▸ The problem
Give back exactly the lines from the beginning of the listing below to the line holding "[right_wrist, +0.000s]", both ends included; the pictures stay out.

***

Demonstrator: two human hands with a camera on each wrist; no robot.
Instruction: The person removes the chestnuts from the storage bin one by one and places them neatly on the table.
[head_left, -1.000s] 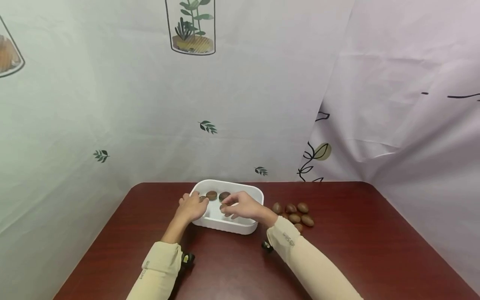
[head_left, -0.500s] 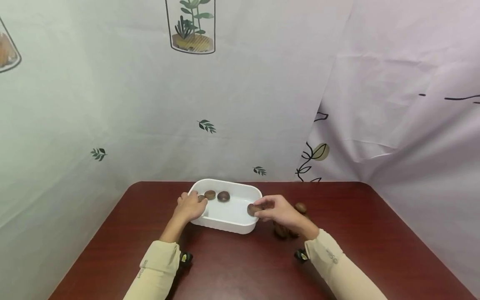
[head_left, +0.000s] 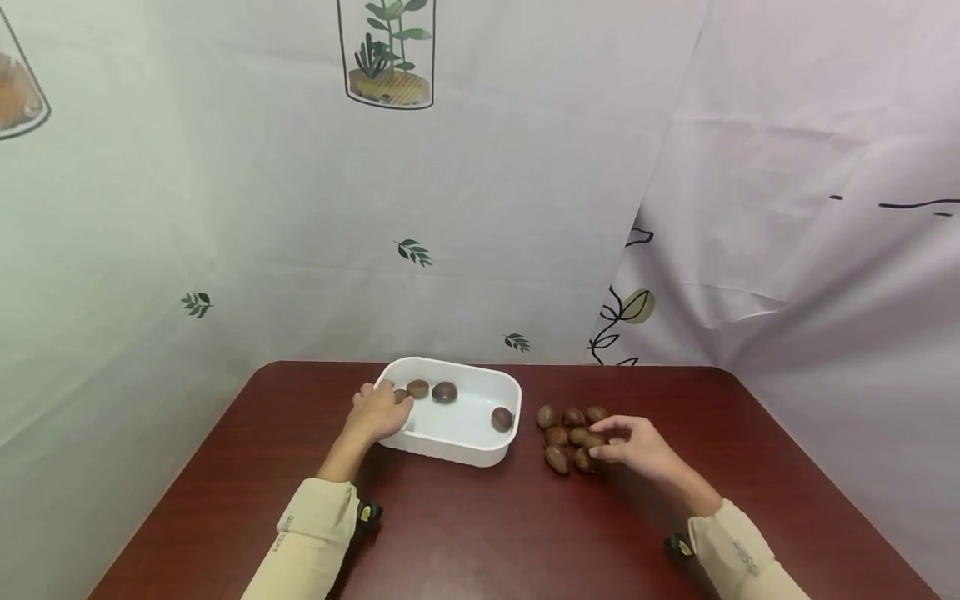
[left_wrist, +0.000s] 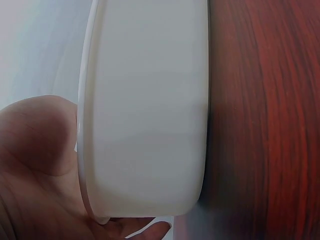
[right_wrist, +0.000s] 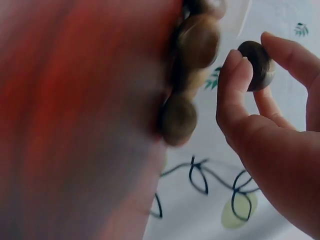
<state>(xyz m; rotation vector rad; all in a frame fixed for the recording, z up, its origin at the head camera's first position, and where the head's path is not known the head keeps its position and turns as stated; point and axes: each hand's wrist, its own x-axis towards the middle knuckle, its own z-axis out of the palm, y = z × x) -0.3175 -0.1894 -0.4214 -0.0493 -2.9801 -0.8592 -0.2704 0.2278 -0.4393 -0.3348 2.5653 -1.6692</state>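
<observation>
My left hand [head_left: 378, 412] holds the left end of a white tray [head_left: 457, 454], thumb over the rim; in the left wrist view its fingers [left_wrist: 155, 231] come round the tray's end. Inside the tray lie several glossy brown pebbles [head_left: 444, 392], with one pebble [head_left: 502, 419] apart near the right wall. My right hand [head_left: 641, 450] is at the right side of a pebble cluster [head_left: 557, 458] on the table. The right wrist view shows a pebble [right_wrist: 260, 67] pinched between its thumb and fingers. Part of the cluster is hidden by that hand.
A dark red wooden table [head_left: 465, 533] carries everything. Close behind it hangs a pale printed cloth [head_left: 480, 208]. The pebble cluster sits just right of the tray, and each wrist wears a small black device [head_left: 367, 514].
My right hand has moved right, from over the tray to the cluster. It left a pebble at the tray's right end and now pinches another. The left hand has stayed at the tray.
</observation>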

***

▸ Exercise solution
Demonstrator: two human hands with a camera on each wrist; no robot.
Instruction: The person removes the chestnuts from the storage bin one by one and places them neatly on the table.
[head_left, -1.000s] 
[head_left, -0.500s] 
[head_left, +0.000s] 
[left_wrist, +0.000s] 
[right_wrist, +0.000s] 

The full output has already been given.